Open moustaki opened 11 years ago
I can reproduce this in 0.1.9, thanks for the report y.
@alepulver this error doesn't happen in 0.1.8 -- any idea where the regression's coming from?
This seems to happen with any matrix equivalent to numpy.diag(a,b,b,a)
when a and b are lower than 20.
I believe svdLAS2SA
could be returning something different in these cases. What did it return in 0.1.8 where it worked?

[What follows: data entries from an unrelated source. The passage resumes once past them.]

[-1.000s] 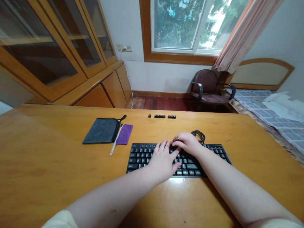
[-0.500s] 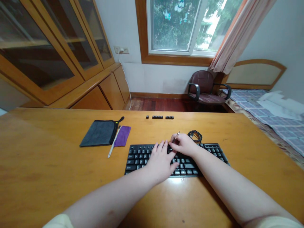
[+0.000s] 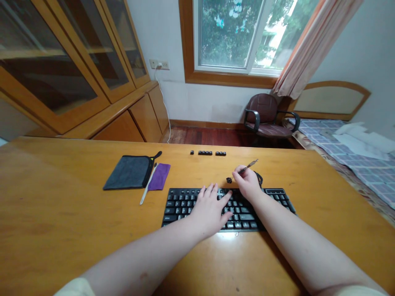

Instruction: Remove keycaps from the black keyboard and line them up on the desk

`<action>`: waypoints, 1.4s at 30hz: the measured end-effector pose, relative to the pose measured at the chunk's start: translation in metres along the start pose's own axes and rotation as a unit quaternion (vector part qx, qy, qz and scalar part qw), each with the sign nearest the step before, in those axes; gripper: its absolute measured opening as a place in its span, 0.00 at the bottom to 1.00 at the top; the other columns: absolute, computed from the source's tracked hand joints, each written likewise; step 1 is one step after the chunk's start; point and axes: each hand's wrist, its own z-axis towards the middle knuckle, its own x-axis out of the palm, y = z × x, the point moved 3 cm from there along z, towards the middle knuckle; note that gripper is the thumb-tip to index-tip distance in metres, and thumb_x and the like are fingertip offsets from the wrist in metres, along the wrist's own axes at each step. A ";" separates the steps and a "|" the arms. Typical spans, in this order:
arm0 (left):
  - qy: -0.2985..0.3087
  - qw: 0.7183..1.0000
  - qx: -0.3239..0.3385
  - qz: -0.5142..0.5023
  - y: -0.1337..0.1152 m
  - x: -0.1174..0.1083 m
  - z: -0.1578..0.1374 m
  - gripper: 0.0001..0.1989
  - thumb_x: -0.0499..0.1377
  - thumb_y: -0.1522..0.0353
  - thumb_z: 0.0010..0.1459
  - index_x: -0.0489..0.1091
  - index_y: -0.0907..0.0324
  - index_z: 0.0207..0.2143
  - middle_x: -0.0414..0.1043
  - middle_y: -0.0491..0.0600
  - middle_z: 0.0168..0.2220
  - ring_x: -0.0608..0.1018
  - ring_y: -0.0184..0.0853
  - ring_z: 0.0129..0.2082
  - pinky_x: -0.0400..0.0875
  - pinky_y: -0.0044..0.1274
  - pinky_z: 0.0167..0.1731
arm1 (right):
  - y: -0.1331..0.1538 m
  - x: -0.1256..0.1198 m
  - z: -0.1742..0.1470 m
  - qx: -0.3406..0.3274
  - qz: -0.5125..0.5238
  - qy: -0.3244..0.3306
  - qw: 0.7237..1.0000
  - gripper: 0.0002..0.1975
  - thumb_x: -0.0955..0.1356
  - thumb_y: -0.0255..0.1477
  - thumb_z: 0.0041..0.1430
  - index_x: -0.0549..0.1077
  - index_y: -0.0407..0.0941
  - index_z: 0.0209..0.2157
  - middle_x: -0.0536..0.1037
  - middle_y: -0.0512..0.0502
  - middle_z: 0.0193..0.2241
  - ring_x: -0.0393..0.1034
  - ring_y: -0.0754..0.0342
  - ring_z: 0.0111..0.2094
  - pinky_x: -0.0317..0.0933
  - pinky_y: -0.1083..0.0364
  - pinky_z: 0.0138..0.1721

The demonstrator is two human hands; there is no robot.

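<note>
A black keyboard (image 3: pixel 243 216) lies across the desk in front of me. My left hand (image 3: pixel 210 207) rests flat on its keys, fingers spread. Just behind the keyboard's back edge, my right hand (image 3: pixel 245 181) is closed around a slender keycap puller (image 3: pixel 251 163), whose upper end sticks out to the right. A loose black keycap (image 3: pixel 228 180) is at the tool's lower end, off the keyboard; whether it is gripped there is too small to tell. Further back stand several removed keycaps (image 3: pixel 205 153) in short rows, with a single keycap (image 3: pixel 191 152) to their left.
A dark grey pouch (image 3: pixel 128 172), a white-handled brush (image 3: pixel 148 185) and a purple cloth (image 3: pixel 159 176) lie left of the keyboard. The coiled cable (image 3: pixel 259 179) is partly hidden behind my right hand. Beyond the desk (image 3: pixel 77 230) stands an office chair (image 3: pixel 263 113).
My right hand has lifted off the keys and moved up and right with the tool. A keycap now shows at the tool's end, behind the keyboard. My left hand has stayed put.
</note>
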 end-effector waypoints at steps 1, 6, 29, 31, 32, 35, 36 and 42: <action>-0.014 1.000 -0.009 -0.023 0.001 -0.002 0.001 0.25 0.54 0.56 0.56 0.60 0.52 0.55 0.59 0.55 0.58 0.59 0.48 0.59 0.50 0.43 0.56 | 0.000 0.001 0.000 0.002 0.009 0.010 1.000 0.09 0.65 0.33 0.52 0.64 0.44 0.23 0.65 0.53 0.17 0.59 0.59 0.19 0.55 0.59 0.23; -0.114 0.971 -0.112 -0.177 0.017 -0.012 0.009 0.18 0.56 0.65 0.55 0.62 0.59 0.48 0.69 0.52 0.47 0.71 0.38 0.48 0.64 0.31 0.50 | 0.004 0.005 -0.002 0.012 0.064 0.075 0.995 0.11 0.67 0.35 0.51 0.65 0.43 0.23 0.65 0.53 0.17 0.59 0.59 0.19 0.54 0.59 0.22; -0.196 0.937 -0.100 -0.271 0.027 -0.017 0.011 0.09 0.54 0.70 0.57 0.69 0.57 0.41 0.72 0.48 0.41 0.73 0.34 0.43 0.68 0.28 0.45 | 0.019 0.013 -0.003 -0.099 0.084 0.200 0.971 0.10 0.67 0.35 0.56 0.77 0.44 0.30 0.79 0.44 0.32 0.73 0.53 0.35 0.66 0.51 0.42; -0.191 0.936 -0.110 -0.275 0.028 -0.017 0.011 0.09 0.54 0.70 0.57 0.69 0.57 0.41 0.73 0.48 0.40 0.74 0.34 0.42 0.69 0.28 0.45 | 0.018 0.014 -0.004 -0.091 0.057 0.222 0.969 0.11 0.67 0.36 0.56 0.76 0.44 0.29 0.79 0.45 0.30 0.73 0.53 0.33 0.66 0.52 0.40; -0.187 0.935 -0.114 -0.278 0.028 -0.016 0.011 0.09 0.54 0.69 0.57 0.69 0.57 0.41 0.73 0.48 0.40 0.74 0.34 0.42 0.69 0.28 0.45 | 0.017 0.014 -0.004 -0.087 0.044 0.232 0.968 0.12 0.66 0.37 0.56 0.76 0.44 0.28 0.78 0.46 0.28 0.73 0.54 0.31 0.66 0.53 0.38; -0.182 0.931 -0.121 -0.294 0.027 -0.016 0.011 0.10 0.54 0.69 0.57 0.69 0.57 0.42 0.74 0.48 0.40 0.74 0.35 0.41 0.69 0.29 0.45 | 0.017 0.013 -0.006 -0.094 0.038 0.244 0.964 0.14 0.65 0.39 0.57 0.77 0.44 0.31 0.76 0.47 0.24 0.71 0.55 0.27 0.66 0.55 0.33; -0.182 0.928 -0.123 -0.301 0.027 -0.016 0.011 0.10 0.54 0.68 0.57 0.69 0.57 0.42 0.74 0.48 0.39 0.75 0.34 0.41 0.69 0.28 0.44 | 0.018 0.013 -0.007 -0.101 0.051 0.247 0.962 0.15 0.64 0.40 0.58 0.77 0.44 0.33 0.76 0.47 0.25 0.70 0.56 0.26 0.66 0.56 0.32; -0.189 0.919 -0.148 -0.312 0.028 -0.016 0.012 0.11 0.56 0.66 0.56 0.69 0.58 0.42 0.74 0.48 0.37 0.76 0.35 0.38 0.71 0.28 0.42 | 0.016 0.012 -0.010 -0.109 0.095 0.231 0.962 0.22 0.58 0.42 0.62 0.75 0.44 0.41 0.75 0.44 0.30 0.68 0.57 0.26 0.65 0.55 0.30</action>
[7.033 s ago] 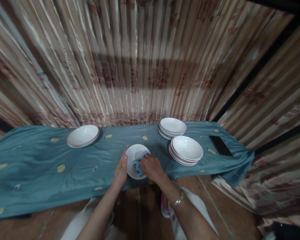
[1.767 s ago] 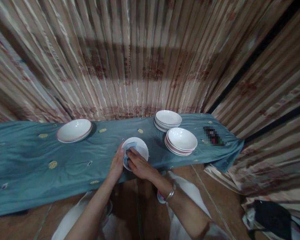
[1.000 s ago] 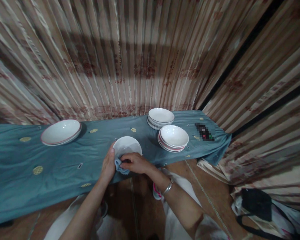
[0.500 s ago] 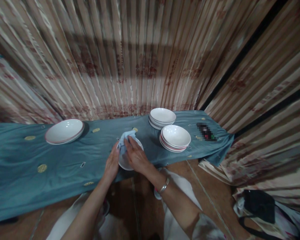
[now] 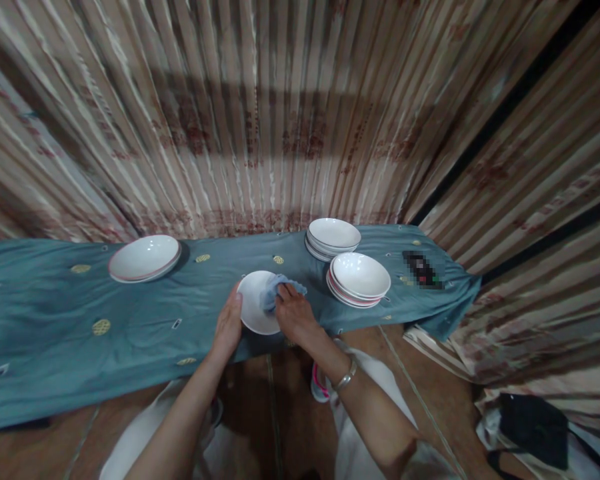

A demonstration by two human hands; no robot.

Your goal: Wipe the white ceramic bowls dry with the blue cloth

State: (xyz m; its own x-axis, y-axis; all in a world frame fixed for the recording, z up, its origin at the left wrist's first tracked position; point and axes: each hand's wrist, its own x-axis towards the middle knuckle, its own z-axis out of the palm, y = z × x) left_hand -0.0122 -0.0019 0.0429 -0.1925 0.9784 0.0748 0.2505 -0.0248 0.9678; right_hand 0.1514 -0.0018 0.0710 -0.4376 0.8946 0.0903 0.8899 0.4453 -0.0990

Edit: found it. In these cases, srec.d
is 0 (the length of "s". as returned by SVDLIBC). What should we do with the result?
0.1.8 returns
(array([[ 0.32372233, 0.4780341 , 0.79283656, 0.19518564],
[-0.19518564, 0.79283656, -0.4780341 , 0.32372233]]),
array([ 1.30002747, 1.30002747]),
array([[ 0.36771077, 0.60121131, 0.36249528, 0.60986139],
[ 0.60986139, -0.36249528, 0.60121131, -0.36771077]]))
(same machine)
Could you please confirm that svdResult->d
is 2, as it should be?
Edit: don't worry, I don't think that's the case. I'm getting d=0 and S=[0,0] from SVDLIBC. Either I'm calling it incorrectly, or something very wrong is going on.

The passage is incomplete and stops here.